Based on this finding, we compared the benchmarks distribution of ELSS funds with multi-cap funds. Here the results are opposite. More ELSS (Multi-cap) funds are benchmarked to narrow (broad) indices.
This comparison of benchmarks leads us to conclude, that based on their own stated objectives, ELSS are like multi-cap funds with a stronger tilt towards holding large-cap stocks than the average non-ELSS mutual fund.
ELSS vs. other equity funds – comparison of returns
Having thus classified ELSS funds as multi-cap funds with a strong large-cap tilt, the next question that arises is whether ELSS funds have provided returns which are commensurate with this classification. The answer appears to be yes.
As we have discussed in another blog post, smaller-cap equities have a beta of > 1 to large-cap equities. What that means is that if large-cap equities move by a certain % say x, then smaller-cap equities move by more than x. This is true both when returns are positive and when they are negative. In the recent past, equities in India have gone up, therefore the performance of mid and small cap funds/indices have been better than that of large-cap funds/indices. Since multi-cap funds fall between the two there performance has also been between these two categories.

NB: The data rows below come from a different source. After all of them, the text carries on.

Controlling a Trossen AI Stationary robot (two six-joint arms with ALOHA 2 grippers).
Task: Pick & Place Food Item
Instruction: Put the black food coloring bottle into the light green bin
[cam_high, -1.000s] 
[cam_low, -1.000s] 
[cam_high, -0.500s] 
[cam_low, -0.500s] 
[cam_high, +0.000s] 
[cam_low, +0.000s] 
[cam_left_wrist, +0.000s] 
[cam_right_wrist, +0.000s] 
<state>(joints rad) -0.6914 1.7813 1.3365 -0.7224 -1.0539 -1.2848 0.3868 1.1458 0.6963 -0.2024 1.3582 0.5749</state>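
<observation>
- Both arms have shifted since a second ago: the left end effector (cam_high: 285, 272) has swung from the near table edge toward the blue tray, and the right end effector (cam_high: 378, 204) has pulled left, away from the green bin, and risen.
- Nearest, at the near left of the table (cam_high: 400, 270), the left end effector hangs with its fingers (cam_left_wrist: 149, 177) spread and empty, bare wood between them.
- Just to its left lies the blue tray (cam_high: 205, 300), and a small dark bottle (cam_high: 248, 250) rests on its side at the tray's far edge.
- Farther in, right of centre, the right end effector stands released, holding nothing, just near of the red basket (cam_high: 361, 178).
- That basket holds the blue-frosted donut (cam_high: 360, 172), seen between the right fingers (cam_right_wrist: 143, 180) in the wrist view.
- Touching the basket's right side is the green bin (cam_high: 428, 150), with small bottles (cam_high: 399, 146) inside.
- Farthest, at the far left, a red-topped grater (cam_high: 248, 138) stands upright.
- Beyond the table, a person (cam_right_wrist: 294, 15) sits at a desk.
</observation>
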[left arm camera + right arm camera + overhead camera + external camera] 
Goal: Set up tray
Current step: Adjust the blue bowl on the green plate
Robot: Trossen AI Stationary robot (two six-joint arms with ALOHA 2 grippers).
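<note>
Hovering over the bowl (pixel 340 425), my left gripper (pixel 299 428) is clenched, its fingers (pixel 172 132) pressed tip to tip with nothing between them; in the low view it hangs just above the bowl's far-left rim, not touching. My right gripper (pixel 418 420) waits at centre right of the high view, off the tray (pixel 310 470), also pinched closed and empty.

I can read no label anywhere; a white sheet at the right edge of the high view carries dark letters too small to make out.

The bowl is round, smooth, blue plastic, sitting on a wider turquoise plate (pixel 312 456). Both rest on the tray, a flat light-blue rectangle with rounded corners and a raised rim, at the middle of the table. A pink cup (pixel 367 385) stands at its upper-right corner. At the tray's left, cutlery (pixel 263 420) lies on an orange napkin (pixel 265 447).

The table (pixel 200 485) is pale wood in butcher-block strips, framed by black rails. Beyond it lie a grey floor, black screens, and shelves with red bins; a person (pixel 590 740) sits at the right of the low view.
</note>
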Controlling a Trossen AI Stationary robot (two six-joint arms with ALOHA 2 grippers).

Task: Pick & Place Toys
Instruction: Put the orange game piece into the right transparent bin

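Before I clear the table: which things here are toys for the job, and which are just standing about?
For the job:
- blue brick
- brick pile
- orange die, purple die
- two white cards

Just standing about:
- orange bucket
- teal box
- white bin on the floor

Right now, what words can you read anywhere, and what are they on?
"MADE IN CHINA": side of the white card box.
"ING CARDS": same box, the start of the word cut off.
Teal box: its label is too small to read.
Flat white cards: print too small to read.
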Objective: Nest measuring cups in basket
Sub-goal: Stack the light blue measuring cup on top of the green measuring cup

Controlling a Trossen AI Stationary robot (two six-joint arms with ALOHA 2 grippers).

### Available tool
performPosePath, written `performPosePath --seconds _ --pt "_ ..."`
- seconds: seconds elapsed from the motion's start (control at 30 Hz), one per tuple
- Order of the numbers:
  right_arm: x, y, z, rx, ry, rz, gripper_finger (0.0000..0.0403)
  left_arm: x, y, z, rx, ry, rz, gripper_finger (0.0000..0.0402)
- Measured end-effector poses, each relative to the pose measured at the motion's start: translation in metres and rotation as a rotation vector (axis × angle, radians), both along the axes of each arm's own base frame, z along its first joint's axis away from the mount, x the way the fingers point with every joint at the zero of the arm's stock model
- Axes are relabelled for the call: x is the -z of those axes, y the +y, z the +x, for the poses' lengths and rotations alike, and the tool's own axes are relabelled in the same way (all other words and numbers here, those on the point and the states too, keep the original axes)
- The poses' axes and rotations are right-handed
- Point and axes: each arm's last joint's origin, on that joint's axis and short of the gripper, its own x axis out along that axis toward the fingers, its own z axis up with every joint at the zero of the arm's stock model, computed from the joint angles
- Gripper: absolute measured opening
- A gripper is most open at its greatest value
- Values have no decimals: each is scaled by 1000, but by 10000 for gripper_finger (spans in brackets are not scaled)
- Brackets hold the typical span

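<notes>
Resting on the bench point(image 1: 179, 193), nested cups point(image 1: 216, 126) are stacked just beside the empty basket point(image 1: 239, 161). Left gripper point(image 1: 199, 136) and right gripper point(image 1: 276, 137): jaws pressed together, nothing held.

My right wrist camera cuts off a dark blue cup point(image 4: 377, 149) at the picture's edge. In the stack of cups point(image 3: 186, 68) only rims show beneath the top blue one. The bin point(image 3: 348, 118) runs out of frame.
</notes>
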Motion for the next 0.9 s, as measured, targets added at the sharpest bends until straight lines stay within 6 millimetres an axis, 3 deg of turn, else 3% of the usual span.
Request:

Given our discussion about ELSS funds, we should expect their category returns to be higher than that of large-cap funds but lower than that of non-ELSS multi-cap funds since the latter has more small stocks. The table below shows that that has indeed been the case. Performance of ELSS funds over different historical time periods has been between that of large-cap and non-ELSS multi-cap funds like one should expect from the analysis of benchmarks.
Our analysis shows that ELSS funds can be thought of as multi-cap funds with a greater exposure to large-cap funds. Historical returns of the ELSS funds as a group (pre-tax) have also been in line with this classification – somewhere between large-cap and multi-cap funds.
Hence investors, who have limit left under Section 80C can definitely go ahead and want to invest in equity funds, should definitely go ahead and invest in ELSS.
However, if you have already exhausted your 1.5l limit, then there is no reason for investing in ELSS. Investors are better off investing in other equity funds where they can avoid the 3-year lock-in period. They can generate a similar kind of exposure as ELSS funds through a combination of large-cap and mid/multi-cap funds. These funds have a typical exit load period of 1-1.5 years and investors can enjoy long-term capital gains tax of 0 after 1 year of investment.